Un anno senza Papa Francesco: l’eredità viva di un pastore universale.


21 aprile 2025: saliva in cielo Papa Francesco, un Papa fondamentale per la mia vita ma, indubbiamente, un Papa che ci ha permesso, a tutta la Chiesa e a tutta l’umanità, di vivere qualcosa di nuovo. 

Prima di tutto parlo di me stesso: sono stato voluto da lui, sono diventato vescovo nel 2015; lui era diventato Papa da poco tempo. 
Ho avuto quindi l’occasione di incontrarlo per ringraziarlo per questo dono che mi ha fatto.
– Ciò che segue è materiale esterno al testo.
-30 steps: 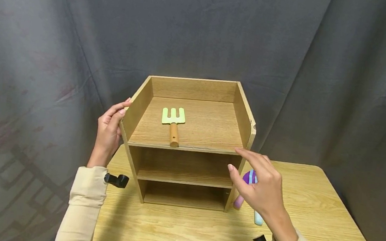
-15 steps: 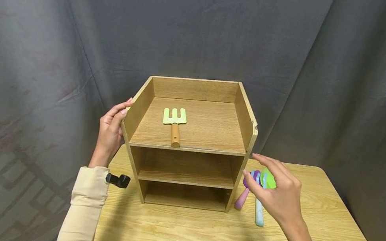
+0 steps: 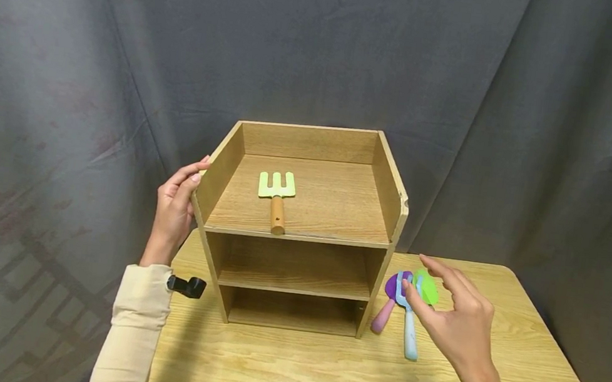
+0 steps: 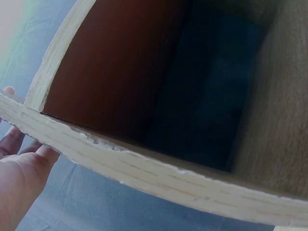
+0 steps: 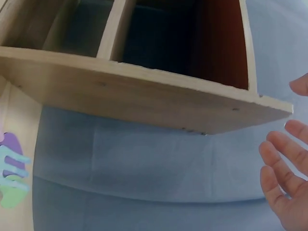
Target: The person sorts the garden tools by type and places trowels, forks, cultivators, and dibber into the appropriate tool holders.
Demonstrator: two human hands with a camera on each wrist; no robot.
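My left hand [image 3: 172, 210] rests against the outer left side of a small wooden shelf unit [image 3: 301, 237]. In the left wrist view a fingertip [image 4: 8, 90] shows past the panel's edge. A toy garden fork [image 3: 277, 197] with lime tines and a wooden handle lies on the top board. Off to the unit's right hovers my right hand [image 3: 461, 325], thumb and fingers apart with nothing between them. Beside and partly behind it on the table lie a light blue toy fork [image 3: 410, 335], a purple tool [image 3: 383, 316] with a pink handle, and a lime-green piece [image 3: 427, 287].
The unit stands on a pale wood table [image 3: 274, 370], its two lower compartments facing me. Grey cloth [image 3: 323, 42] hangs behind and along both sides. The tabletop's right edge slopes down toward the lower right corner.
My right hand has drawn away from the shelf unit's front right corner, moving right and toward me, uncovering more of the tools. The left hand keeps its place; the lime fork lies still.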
Ho avuto con lui numerosi dialoghi, sia quando ero a Genova, legati al mio essere diventato vescovo ausiliare, sia quando sono stato poi trasferito a Rimini, occasione per ringraziarlo ma anche per chiedergli la possibilità di venire nella nostra diocesi di Rimini, in occasione dei cento anni della nascita di Don Oreste Benzi

Indubbiamente, al di là dei fatti personali, Papa Francesco ha avuto un impatto enorme sulla Chiesa e sull’umanità, perché ha aperto scenari che forse non erano stati ancora adeguatamente percorsi. 

Prima di tutto questo tema della fraternità universale, che nella 'Fratelli Tutti' ha trovato alcune pagine veramente che hanno illuminato il mio cuore; così come pure anche nella 'Laudato sì' Papa Francesco ha richiamato il mondo a questa attenzione al creato, che era un tema di dottrina sociale della Chiesa molto presente in tante situazioni, ma che mai come con lui era stato così percorso. 

Soprattutto la prima lettera che lui ha pubblicato, l’'Evangelii Gaudium', è stata più volte richiamata e, come lui stesso ci ha ricordato, era veramente il cuore di quello che lui voleva dire al mondo e alla Chiesa. Ha evidenziato, con una grande potenza, la necessità di una svolta missionaria della Chiesa

In effetti, in questo periodo la Chiesa, specialmente la Chiesa occidentale, viveva un tempo anche di ripiegamento un po’ su se stessa, perché forse i numeri diminuivano, perché bisognava tenere in piedi le parrocchie e le comunità. Ebbene, lui ha avuto il coraggio di dire che non è questo il compito della Chiesa: le comunità esistono per essere missionarie, i cristiani esistono per annunciare la buona notizia di Gesù, che è venuto nel mondo perché ogni uomo e ogni donna possa conoscere l’amore del Padre. 

Un’ultima riflessione che mi ha veramente colpito è stata, a fronte di queste sue tematiche sociali ed evangelizzatrici così puntuali, così precise, così forti: uno dei testi che più mi sono piaciuti è stata la 'Gaudete et Exsultate', in cui ha parlato della preghiera, del discernimento e dell’ascolto dello Spirito Santo come fonte di ogni cosa. 

Ho avuto la possibilità di vivere con il Papa anche tre settimane del Sinodo dei giovani, di conoscerlo, di fare colazione con lui, di parlare con lui durante le pause, di ascoltare i suoi interventi, di osservare la sua modalità, sempre così diretta, precisa e anche così coraggiosa. 

Ricordo anche la sua visita a Genova e gli incontri che abbiamo avuto, anche con tutti i vescovi liguri, in sacrestia e nei vari momenti, ma anche con i giovani alla Madonna della Guardia, con gli operai, con il mondo del lavoro e poi anche la celebrazione in piazzale Kennedy. 

Ringrazio proprio il Signore di aver incontrato Papa Francesco per tutto il bene che ha fatto a me e al mondo intero. Grazie di avercelo donato. 

È bello anche che Papa Leone riconosca la grandezza del Santo Padre Francesco e continuamente riutilizzi le sue riflessioni e il suo stile pastorale.